As the hideous violence in Iraq continues, it has become increasingly common to hear people argue that the world was better off with Hussein in power and (even more remarkably) that Iraqis were better off under his fist. In his final interview as U.N. secretary general, Kofi Annan acknowledged that Iraq "had a dictator who was brutal" but said that Iraqis under the Baathist dictatorship "had their streets, they could go out, their kids could go to school."

This line of argument began soon after the U.S.-led invasion in 2003. By early 2004, some prominent political and intellectual leaders were arguing that women's rights, gay rights, health care and much else had suffered in post-Hussein Iraq.
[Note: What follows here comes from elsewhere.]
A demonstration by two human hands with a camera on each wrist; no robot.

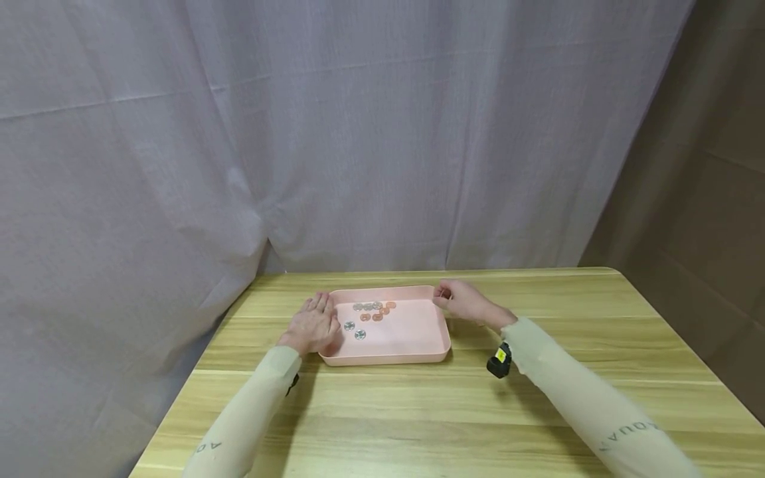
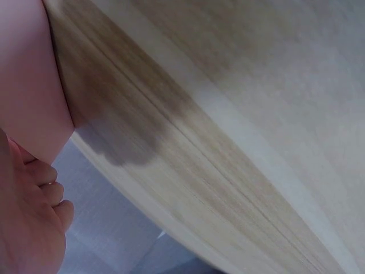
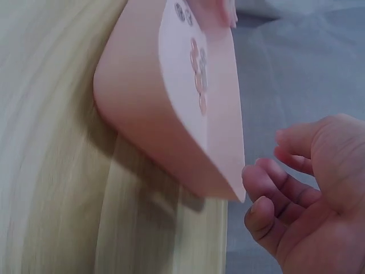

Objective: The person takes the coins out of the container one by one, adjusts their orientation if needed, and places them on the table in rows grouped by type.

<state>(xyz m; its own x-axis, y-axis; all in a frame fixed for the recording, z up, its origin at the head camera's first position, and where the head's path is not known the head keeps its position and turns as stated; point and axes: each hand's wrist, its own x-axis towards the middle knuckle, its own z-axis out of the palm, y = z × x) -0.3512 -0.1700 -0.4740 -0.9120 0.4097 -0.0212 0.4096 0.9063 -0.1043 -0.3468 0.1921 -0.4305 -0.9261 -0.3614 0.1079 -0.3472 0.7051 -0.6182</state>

Following in the footsteps of George Bernard Shaw, Walter Duranty and other Western liberals who served as willing dupes for Joseph Stalin, some members of the human rights community are whitewashing totalitarianism. A textbook example came last year from John Pace, who recently left his post as U.N. human rights chief in Iraq. "Under Saddam," he said, according to the Associated Press, "if you agreed to forgo your basic freedom of expression and thought, you were physically more or less OK."
Posted by:Steve White

#2  I am beginning to think we should not rule out the bloodbath option. If you can guarantee me all out war between Turkey, Iran and some mish-mash of Arabs then I say arm all sides and let popcorn time begin. Even another Clinton presidency might have this silver lining.
Posted by: Excalibur   2007-07-09 22:21  

#1  Enjoy totalitarian nostalgia do you?

According to documentation from the Nuremberg and Eichmann trials, the SS helped finance Nazi war criminal Haj Amin Muhammad al-Husseini, the Grand Mufti of Jerusalem and his efforts in the 1936-39 uprising in Palestine. Adolf Eichmann actually visited Palestine and met Husseini at that time and subsequently maintained regular contact with him later in Berlin. Heinrich Himmler, head of the SS, took Husseini on tours of Auschwitz and financed his Moslem academy in Dresden, set up by the Nazis as a training ground for their envisioned Nazi/Muslim puppet government. Husseini recruited Bosnian Muslims in Nazi occupied Yugoslavia in his efforts to ethnically cleanse their country of Jews. When the Red Cross offered to mediate with Eichmann in a trade between German citizens and 10,000 Jewish children being sent from Poland to the Theresienstadt death camp, Husseini directly intervened with Himmler and was successful in canceling the exchange.